Day Lab


Characterizing the Immune Response

Characterizing the immune response

Inflammation and the associated immune response are central to the host defense against infection. They are also implicated in diverse states ranging from atherosclerosis to cancer, and an increasingly common and important target for therapeutic modulation. Inter-individual variance in response to noxious challenges (e.g. pathogens and trauma) and frequently employed drugs, likely contributes to disease states such as sepsis and the immune dysfunction following major surgery. Despite this, we are yet to fully characterize and integrate patient's immunophenotypes into their care, or monitor immune competence in the clinical setting.

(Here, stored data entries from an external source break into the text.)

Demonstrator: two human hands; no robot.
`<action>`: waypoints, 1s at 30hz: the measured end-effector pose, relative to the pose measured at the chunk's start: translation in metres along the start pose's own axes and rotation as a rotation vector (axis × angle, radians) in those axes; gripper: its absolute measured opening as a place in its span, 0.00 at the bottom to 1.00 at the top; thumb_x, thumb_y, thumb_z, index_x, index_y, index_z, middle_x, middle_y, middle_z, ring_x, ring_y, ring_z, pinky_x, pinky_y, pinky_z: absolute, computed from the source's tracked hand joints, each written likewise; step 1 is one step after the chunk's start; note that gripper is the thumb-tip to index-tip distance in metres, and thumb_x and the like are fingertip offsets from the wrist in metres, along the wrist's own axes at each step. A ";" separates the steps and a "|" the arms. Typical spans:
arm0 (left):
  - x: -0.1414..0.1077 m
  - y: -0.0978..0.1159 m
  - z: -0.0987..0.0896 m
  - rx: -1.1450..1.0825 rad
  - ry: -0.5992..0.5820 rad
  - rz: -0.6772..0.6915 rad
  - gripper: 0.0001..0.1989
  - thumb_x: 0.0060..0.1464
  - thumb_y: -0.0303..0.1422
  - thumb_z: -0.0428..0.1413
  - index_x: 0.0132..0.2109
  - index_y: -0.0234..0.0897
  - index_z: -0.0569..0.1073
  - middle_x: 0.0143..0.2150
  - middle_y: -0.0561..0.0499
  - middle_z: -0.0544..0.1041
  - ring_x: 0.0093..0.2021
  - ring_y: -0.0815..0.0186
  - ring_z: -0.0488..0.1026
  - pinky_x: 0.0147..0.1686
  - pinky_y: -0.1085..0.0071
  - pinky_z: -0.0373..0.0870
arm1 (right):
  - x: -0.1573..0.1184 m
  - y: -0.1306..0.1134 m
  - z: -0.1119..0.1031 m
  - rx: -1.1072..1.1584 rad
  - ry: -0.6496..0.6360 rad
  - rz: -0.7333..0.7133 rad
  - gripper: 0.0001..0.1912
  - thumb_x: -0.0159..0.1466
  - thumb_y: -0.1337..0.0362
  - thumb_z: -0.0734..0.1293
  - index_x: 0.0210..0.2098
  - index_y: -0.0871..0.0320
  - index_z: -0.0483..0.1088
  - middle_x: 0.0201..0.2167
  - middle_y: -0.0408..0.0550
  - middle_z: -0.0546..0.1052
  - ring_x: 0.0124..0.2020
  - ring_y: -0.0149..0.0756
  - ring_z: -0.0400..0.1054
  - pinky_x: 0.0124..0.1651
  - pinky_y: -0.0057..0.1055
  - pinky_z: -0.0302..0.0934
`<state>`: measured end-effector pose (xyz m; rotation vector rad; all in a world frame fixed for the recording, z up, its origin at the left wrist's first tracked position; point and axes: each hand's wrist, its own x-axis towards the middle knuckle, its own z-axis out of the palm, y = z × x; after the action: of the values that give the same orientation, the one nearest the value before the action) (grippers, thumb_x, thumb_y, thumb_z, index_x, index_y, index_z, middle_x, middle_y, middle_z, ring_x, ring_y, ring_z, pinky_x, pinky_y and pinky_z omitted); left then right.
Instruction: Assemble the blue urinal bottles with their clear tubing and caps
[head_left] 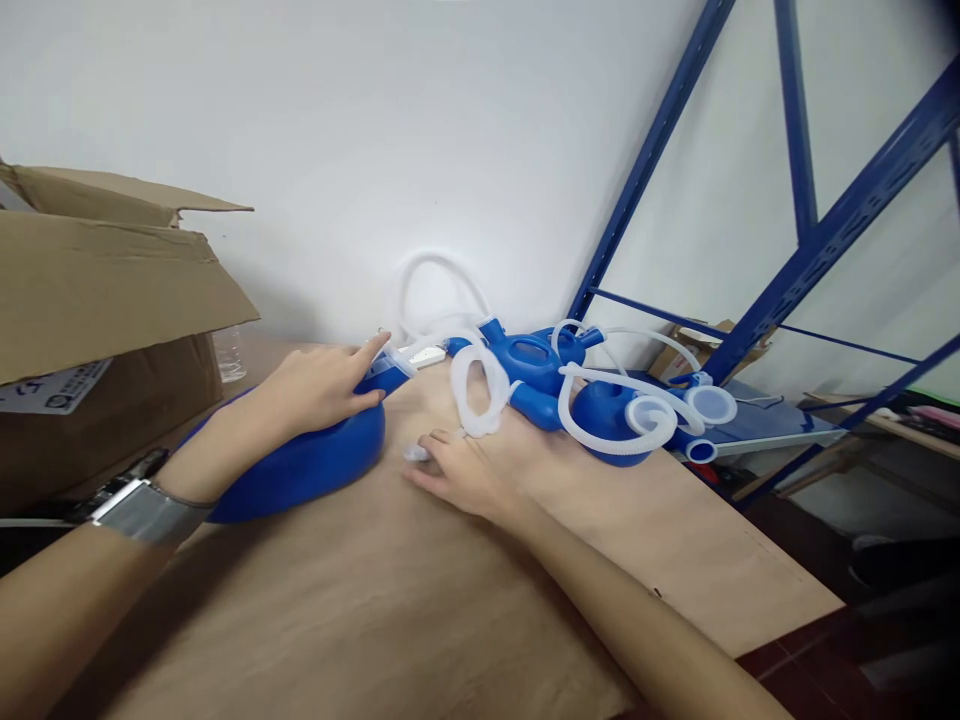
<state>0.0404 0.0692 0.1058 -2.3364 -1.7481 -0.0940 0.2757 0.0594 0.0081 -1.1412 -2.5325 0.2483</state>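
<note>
A blue plastic urinal bottle [322,458] lies on its side at the left of the table. My left hand [319,390] grips it near the neck, with thumb and forefinger on either side. From the neck a whitish hose runs back toward the wall. My right hand [461,470] is low over the tabletop, its fingers closed on a small clear plastic piece [416,453]. Just beyond that hand is a coil of white tubing [455,385]. The piece is partly hidden by my fingers.
More blue bottles [529,362] with white hoses crowd the table's back right, beside a funnel-like cup [711,404]. An open cardboard box [105,290] stands at left, with a clear bottle [230,355] behind. A blue metal rack [787,280] rises at right. The wooden table [720,540] ends at lower right.
</note>
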 end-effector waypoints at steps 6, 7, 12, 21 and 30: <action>0.002 -0.002 0.005 -0.028 0.036 -0.079 0.36 0.69 0.47 0.41 0.77 0.37 0.47 0.56 0.30 0.78 0.54 0.35 0.77 0.40 0.55 0.72 | -0.031 0.018 -0.020 0.315 0.281 -0.149 0.17 0.73 0.52 0.61 0.34 0.56 0.71 0.39 0.49 0.76 0.39 0.38 0.72 0.45 0.35 0.66; 0.002 -0.003 0.006 -0.035 0.034 -0.073 0.36 0.69 0.47 0.42 0.77 0.38 0.47 0.57 0.31 0.78 0.54 0.36 0.77 0.40 0.55 0.72 | -0.033 0.024 -0.022 0.360 0.393 -0.132 0.17 0.73 0.52 0.60 0.35 0.55 0.71 0.39 0.50 0.76 0.39 0.39 0.72 0.45 0.36 0.66; 0.002 -0.006 0.008 -0.061 0.007 -0.053 0.39 0.67 0.49 0.47 0.77 0.37 0.48 0.58 0.32 0.77 0.56 0.35 0.75 0.41 0.54 0.73 | -0.030 0.044 -0.027 0.525 0.854 0.074 0.24 0.73 0.47 0.56 0.30 0.54 0.69 0.29 0.46 0.72 0.28 0.37 0.66 0.33 0.35 0.62; -0.017 0.058 -0.009 -0.152 0.307 0.442 0.17 0.66 0.37 0.52 0.58 0.38 0.71 0.56 0.39 0.75 0.53 0.51 0.76 0.49 0.60 0.72 | -0.015 0.017 -0.017 0.962 0.670 0.182 0.28 0.61 0.36 0.69 0.37 0.55 0.71 0.33 0.48 0.80 0.28 0.38 0.76 0.35 0.38 0.72; -0.003 0.066 0.021 -0.568 0.130 0.451 0.13 0.71 0.36 0.44 0.51 0.39 0.71 0.48 0.42 0.81 0.48 0.55 0.79 0.47 0.61 0.73 | -0.028 0.044 -0.036 0.587 0.687 0.041 0.21 0.69 0.44 0.61 0.44 0.55 0.72 0.38 0.53 0.81 0.42 0.47 0.78 0.49 0.46 0.71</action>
<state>0.1006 0.0533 0.0753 -2.9723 -1.1994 -0.7289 0.3373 0.0681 0.0212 -0.8445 -1.6761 0.4748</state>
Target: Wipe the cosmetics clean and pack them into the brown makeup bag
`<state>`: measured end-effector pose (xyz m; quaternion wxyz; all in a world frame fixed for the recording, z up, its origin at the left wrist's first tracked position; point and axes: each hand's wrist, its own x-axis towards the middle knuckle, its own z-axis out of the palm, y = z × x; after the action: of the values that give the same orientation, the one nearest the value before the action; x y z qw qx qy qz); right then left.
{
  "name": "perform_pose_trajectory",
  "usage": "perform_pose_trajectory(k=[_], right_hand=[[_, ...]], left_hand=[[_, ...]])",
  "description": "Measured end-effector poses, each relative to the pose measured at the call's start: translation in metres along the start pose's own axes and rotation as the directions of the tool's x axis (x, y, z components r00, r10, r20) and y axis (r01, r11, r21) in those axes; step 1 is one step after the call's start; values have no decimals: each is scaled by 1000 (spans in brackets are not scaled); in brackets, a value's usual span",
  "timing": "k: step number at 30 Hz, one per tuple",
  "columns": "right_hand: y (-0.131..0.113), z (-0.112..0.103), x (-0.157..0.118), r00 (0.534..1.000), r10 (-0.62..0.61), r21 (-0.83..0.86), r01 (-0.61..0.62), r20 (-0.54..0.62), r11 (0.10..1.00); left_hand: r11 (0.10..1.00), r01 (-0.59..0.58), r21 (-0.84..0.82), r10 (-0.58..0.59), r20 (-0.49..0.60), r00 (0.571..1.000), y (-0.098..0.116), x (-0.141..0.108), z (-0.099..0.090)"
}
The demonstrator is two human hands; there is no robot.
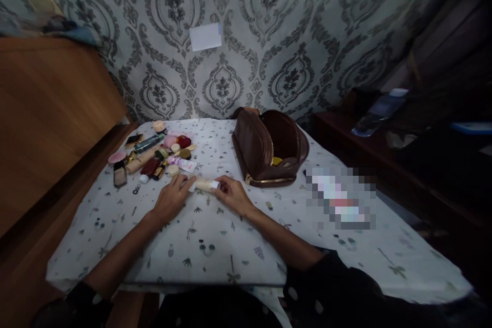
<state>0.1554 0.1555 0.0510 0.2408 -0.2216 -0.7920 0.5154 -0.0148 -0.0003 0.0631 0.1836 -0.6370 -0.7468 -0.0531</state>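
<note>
A small beige tube [203, 184] with a white cap lies sideways between my hands, just above the patterned white cloth. My left hand [175, 197] has its fingers closed round the tube's left end. At the capped right end, my right hand [233, 196] pinches the tube between thumb and fingers. Behind my left hand is a loose group of cosmetics, with a dark red tube [149, 168], a white and pink tube [182, 164] and a grey-blue tube [148, 143]. An open brown bag [251, 146] stands behind my right hand, with something yellow [277, 161] inside.
A blurred-out flat object [340, 197] lies on the cloth [246, 246] at the right. Beyond the table's right edge, a clear bottle [378, 113] rests on a dark surface. Wooden furniture [49, 123] borders the left side, and a patterned wall [223, 72] rises behind.
</note>
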Motion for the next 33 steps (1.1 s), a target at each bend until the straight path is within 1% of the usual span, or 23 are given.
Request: perform_pose_trajectory(k=[4, 7, 10, 13, 15, 17, 19, 21, 24, 29, 31, 33], right_hand=[[0, 2, -2, 998, 49, 133, -55, 44, 990], [1, 2, -3, 1000, 8, 213, -14, 30, 977], [1, 2, -1, 998, -56, 221, 57, -11, 974], [0, 2, -1, 995, -92, 198, 97, -33, 975], [0, 3, -1, 991, -125, 177, 131, -47, 976], [0, 4, -3, 982, -178, 146, 185, -58, 972], [-1, 4, -5, 969, -240, 110, 245, -51, 963], [-2, 4, -7, 957, -290, 67, 291, -34, 954], [-3, 2, -10, 945, -327, 26, 328, -11, 944], [-4, 1, -10, 939, -345, 21, 345, 0, 938], [-4, 2, -10, 952, -305, 33, 305, 2, 952], [-3, 3, -10, 977, -214, 89, 213, 1, 973]], left_hand=[[996, 76, -50, -75, 27, 997, -13, -5, 0], [983, 85, -160, -87, 0, 996, -16, -6, -1], [956, 111, -272, -124, -33, 992, -12, -5, -9], [931, 124, -342, -153, -60, 986, 2, -1, -23], [931, 77, -356, -114, -86, 990, 15, 4, -31], [946, 16, -323, -54, -108, 993, 27, 9, -36], [966, -28, -258, -1, -112, 994, 36, 14, -38], [977, -43, -210, 22, -101, 995, 38, 17, -37], [980, -14, -198, -4, -91, 996, 28, 16, -34], [972, 126, -197, -151, -115, 982, -3, 4, -31], [961, 175, -215, -203, -119, 972, -11, -1, -31], [952, 197, -236, -229, -116, 966, -14, -5, -30]])
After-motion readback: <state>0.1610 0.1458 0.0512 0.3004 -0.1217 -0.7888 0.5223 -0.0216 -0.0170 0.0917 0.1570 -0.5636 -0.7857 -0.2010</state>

Using experimental models in healthy volunteers and samples taken from patients undergoing surgery, we are exploring the molecular and biochemical pathways that underlie immune variance and dysfunction. We are additionally seeking to develop new techniques, methods and tools to quantify leukocyte functionality. We hope this will lead to personalized medicine strategies that improve outcomes in the critically ill and perioperative populations amongst others.

People involved:

Dr James Fullerton

Joao Oliveira

Professor Richard Day

About Dr James Fullerton:

James is an NIHR Lecturer in Clinical Pharmacology and Therapeutics at UCL and Honorary Specialist Registrar at UCLH. He has previously studied Experimental Psychology at Oxford University (1st Class Hons) and Medicine at the University of Birmingham (Gold Medal winner) before completing a PhD at UCL, exploring the contribution of inflammation-induced eicosanoids to innate immune suppression. His work focuses on using experimental models in man to enable early phase drug development and explore the molecular and biochemical pathways that underlie immune dysfunction, targeting its therapeutic modulation. Clinically, he is interested in the detection and management of the 'deteriorating patient', seeking to develop personalised medicine strategies that will improve outcomes in the critically ill and perioperative populations, principally based on immunophenotyping and the avoidance of hospital-acquired infection. He is currently co-located at GlaxoSmithKline on an MRC knowledge exchange fellowship.